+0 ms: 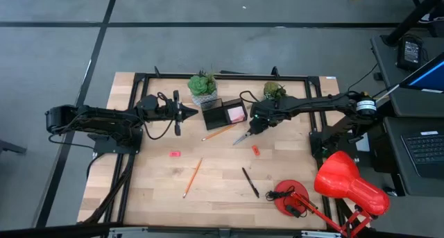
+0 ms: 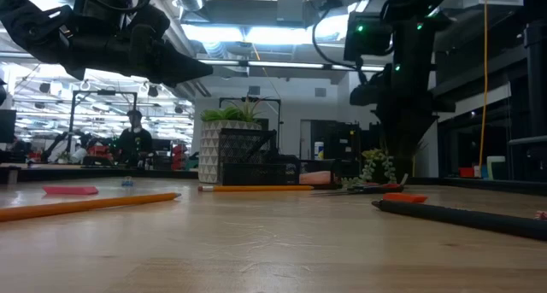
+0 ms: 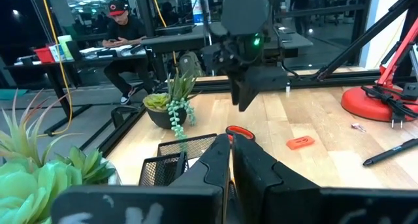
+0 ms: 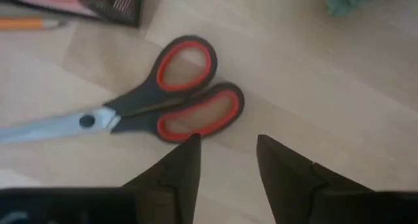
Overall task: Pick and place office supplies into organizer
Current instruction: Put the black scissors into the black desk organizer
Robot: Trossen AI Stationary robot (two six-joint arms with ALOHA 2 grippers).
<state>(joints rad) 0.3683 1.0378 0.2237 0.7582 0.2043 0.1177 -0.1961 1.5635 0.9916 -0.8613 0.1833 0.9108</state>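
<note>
The red-handled scissors lie flat on the wooden table, just right of the black organizer, which holds a pink sticky-note pad. My right gripper points down above the scissors' handle loops, open, touching nothing. My left gripper hangs level to the left of the organizer, shut and empty. One orange pencil lies in front of the organizer. Another pencil, a black pen and two red erasers lie flat nearer the front.
Two potted plants stand behind the organizer. A red desk lamp with its base takes up the near right corner. A person sits in the room beyond the table.
</note>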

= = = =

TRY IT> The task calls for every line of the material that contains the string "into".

ANSWER TO THE EXERCISE>
Overall task: Pick and place office supplies into organizer
Current instruction: Put the black scissors into the black desk organizer

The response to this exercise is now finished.